Others report seeing a dim light and a figure in the windows of the house’s upper floor, sometimes opening the curtains and smiling at the passerby. This figure is often accompanied by the sounds of someone slowly walking around in the room—the same bedroom King spent much of his old age in. Some have also reported the sound of clinking coins coming from the room, allegedly the noise of King counting his fortune.  

Any attempts to catch the ghost in action, however, have been fruitless. Those who have attempted to enter the bedroom to investigate the noises say that the noises stop when you touch the bedroom door. 

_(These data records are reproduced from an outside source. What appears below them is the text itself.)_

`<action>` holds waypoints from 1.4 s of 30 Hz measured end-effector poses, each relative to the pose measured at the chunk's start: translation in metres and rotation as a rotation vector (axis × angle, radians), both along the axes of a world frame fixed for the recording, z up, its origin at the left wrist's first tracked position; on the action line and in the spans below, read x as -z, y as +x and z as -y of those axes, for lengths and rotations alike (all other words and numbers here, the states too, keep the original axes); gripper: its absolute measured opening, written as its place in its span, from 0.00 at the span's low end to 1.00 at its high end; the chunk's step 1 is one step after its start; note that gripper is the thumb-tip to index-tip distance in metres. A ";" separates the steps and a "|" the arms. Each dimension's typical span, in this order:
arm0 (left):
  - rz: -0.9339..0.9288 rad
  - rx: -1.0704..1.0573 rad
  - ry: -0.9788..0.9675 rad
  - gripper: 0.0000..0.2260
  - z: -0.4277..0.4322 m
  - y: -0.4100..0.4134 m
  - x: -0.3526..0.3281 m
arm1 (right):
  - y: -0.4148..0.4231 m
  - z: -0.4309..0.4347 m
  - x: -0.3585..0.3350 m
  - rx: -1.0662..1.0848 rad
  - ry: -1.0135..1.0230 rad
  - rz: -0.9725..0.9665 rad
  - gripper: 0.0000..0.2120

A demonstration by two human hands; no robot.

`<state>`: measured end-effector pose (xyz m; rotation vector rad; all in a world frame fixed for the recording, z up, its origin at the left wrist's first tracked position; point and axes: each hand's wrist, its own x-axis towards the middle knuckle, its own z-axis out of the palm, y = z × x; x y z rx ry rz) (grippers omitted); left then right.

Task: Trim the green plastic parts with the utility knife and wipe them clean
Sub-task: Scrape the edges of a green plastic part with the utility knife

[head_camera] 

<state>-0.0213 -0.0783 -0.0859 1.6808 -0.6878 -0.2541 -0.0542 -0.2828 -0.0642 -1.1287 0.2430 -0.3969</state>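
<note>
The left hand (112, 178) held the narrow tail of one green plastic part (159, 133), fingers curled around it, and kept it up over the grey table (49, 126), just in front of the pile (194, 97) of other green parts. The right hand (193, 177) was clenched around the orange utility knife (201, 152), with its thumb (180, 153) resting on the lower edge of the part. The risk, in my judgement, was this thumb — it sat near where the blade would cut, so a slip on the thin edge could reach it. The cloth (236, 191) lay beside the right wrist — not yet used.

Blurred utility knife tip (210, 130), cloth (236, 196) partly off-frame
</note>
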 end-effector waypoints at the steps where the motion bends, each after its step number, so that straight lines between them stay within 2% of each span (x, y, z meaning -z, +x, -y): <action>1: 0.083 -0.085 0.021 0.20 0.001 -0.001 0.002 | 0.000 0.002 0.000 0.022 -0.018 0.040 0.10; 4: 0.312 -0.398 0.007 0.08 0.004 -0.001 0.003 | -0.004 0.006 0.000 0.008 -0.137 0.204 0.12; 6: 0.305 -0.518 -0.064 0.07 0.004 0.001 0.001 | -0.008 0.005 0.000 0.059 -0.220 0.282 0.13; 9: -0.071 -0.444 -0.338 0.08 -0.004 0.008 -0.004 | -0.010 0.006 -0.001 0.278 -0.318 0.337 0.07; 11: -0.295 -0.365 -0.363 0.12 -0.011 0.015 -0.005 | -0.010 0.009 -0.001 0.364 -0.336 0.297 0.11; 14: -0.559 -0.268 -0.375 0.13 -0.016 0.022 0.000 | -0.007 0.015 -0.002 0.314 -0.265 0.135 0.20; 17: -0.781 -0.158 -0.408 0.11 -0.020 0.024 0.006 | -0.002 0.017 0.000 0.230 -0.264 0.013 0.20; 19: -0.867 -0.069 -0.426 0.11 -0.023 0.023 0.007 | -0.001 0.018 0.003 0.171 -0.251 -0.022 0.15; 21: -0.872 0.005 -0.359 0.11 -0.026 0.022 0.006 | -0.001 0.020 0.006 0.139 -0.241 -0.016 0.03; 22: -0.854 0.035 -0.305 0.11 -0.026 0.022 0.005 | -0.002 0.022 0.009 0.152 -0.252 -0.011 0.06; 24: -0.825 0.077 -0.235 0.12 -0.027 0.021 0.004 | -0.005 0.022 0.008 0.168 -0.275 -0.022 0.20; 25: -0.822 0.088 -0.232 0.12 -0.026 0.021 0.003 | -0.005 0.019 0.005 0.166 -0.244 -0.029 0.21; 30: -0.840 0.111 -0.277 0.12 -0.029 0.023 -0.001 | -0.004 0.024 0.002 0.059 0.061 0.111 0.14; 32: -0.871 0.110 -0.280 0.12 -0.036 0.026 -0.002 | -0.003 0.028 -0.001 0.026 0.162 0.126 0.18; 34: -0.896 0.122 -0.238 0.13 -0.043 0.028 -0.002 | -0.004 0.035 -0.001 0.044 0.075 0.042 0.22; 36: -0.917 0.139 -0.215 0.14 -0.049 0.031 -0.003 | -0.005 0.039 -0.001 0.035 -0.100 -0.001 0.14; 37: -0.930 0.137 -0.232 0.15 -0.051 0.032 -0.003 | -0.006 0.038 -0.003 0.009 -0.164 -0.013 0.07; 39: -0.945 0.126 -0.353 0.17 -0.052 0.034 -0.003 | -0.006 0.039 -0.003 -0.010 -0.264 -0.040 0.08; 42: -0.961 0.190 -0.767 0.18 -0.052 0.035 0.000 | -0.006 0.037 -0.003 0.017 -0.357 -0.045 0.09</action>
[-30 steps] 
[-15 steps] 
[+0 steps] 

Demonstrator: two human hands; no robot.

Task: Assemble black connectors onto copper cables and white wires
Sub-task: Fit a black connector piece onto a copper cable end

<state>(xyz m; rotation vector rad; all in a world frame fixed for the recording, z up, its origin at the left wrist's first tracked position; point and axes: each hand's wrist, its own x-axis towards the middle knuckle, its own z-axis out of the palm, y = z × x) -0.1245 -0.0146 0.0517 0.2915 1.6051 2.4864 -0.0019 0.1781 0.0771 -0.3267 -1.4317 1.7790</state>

Beyond King House, in the nearby family cemetery, visitors are said to have observed spectral bobbing lights around the headstones. Here, several members of the King family are buried, including King’s first wife, Nancy Ragan King, who died in 1842. His second wife, Susan D. King, was buried here as well following her death in 1850.  

Several of King’s children are buried in the cemetery as well, many of whom had untimely and tragic deaths. This includes Lylleton King, the seventh of Edmund and Nancy King’s children, was buried in 1848, following a hunting accident where he was shot and killed by his brother Nathaniel. Nathaniel later died of tuberculosis in 1863.  

Three of King’s grandsons buried in the family cemetery also faced untimely deaths during the Civil War. Eli Shortridge was killed during the Battle of Seven Pines and was just 18 years old at the time of his demise. Another, Frank Forrester Shortridge, was killed during the Battle of Atlanta at 19 years old. 

 George D. Shortridge, Jr. lost a leg during the war, but lived to return home to Montevallo. Not for long, however, as he died shortly after in 1868.  

While King’s ghost existence is debatable, many of the stories about his ghost are consistent with his life. The King family was very wealthy, as shown through the extravagance of their house—the first in the area to have glass pane windows. It was known for its magnificent orchard, as well. 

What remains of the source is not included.